## Exercise description
Every line of the material below needs to be written out exactly, please.

==*==

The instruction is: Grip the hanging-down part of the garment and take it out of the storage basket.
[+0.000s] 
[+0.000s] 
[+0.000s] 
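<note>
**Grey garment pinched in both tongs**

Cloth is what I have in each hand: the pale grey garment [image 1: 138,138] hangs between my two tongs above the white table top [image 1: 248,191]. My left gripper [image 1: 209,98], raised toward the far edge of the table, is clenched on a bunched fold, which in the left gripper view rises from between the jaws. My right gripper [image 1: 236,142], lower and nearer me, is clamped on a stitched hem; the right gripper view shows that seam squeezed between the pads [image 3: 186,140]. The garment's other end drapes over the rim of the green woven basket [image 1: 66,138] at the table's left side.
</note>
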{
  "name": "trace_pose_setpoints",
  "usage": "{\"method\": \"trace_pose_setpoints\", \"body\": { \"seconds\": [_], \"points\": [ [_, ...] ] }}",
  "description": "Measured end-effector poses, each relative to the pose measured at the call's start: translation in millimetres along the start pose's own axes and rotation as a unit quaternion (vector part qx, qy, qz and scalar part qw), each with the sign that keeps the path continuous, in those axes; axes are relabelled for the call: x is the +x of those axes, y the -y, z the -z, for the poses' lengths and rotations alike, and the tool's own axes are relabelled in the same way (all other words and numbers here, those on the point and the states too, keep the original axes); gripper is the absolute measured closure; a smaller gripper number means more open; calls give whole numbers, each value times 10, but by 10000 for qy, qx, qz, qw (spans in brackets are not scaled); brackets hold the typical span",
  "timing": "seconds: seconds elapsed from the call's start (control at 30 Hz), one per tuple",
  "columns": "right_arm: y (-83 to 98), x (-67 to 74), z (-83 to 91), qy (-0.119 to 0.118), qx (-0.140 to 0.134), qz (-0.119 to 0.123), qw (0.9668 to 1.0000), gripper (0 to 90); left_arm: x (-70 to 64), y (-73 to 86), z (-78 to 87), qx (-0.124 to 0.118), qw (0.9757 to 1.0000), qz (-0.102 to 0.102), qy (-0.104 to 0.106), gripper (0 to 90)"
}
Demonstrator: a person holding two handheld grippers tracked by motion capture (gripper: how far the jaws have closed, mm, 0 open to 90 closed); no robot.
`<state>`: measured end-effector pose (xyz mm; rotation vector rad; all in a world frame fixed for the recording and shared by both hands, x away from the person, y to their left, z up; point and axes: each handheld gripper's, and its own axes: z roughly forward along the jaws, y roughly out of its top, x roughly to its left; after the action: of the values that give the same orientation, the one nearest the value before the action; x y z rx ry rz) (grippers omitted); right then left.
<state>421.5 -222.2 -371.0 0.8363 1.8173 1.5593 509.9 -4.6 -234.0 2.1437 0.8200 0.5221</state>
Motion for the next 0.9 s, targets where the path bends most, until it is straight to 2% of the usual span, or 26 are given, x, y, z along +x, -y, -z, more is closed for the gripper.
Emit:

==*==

## Problem solution
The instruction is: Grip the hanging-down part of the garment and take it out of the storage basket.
[+0.000s] 
[+0.000s] 
[+0.000s] 
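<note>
**Grey garment pinched in both tongs**

Cloth is what I have in each hand: the pale grey garment [image 1: 138,138] hangs between my two tongs above the white table top [image 1: 248,191]. My left gripper [image 1: 209,98], raised toward the far edge of the table, is clenched on a bunched fold, which in the left gripper view rises from between the jaws. My right gripper [image 1: 236,142], lower and nearer me, is clamped on a stitched hem; the right gripper view shows that seam squeezed between the pads [image 3: 186,140]. The garment's other end drapes over the rim of the green woven basket [image 1: 66,138] at the table's left side.
</note>
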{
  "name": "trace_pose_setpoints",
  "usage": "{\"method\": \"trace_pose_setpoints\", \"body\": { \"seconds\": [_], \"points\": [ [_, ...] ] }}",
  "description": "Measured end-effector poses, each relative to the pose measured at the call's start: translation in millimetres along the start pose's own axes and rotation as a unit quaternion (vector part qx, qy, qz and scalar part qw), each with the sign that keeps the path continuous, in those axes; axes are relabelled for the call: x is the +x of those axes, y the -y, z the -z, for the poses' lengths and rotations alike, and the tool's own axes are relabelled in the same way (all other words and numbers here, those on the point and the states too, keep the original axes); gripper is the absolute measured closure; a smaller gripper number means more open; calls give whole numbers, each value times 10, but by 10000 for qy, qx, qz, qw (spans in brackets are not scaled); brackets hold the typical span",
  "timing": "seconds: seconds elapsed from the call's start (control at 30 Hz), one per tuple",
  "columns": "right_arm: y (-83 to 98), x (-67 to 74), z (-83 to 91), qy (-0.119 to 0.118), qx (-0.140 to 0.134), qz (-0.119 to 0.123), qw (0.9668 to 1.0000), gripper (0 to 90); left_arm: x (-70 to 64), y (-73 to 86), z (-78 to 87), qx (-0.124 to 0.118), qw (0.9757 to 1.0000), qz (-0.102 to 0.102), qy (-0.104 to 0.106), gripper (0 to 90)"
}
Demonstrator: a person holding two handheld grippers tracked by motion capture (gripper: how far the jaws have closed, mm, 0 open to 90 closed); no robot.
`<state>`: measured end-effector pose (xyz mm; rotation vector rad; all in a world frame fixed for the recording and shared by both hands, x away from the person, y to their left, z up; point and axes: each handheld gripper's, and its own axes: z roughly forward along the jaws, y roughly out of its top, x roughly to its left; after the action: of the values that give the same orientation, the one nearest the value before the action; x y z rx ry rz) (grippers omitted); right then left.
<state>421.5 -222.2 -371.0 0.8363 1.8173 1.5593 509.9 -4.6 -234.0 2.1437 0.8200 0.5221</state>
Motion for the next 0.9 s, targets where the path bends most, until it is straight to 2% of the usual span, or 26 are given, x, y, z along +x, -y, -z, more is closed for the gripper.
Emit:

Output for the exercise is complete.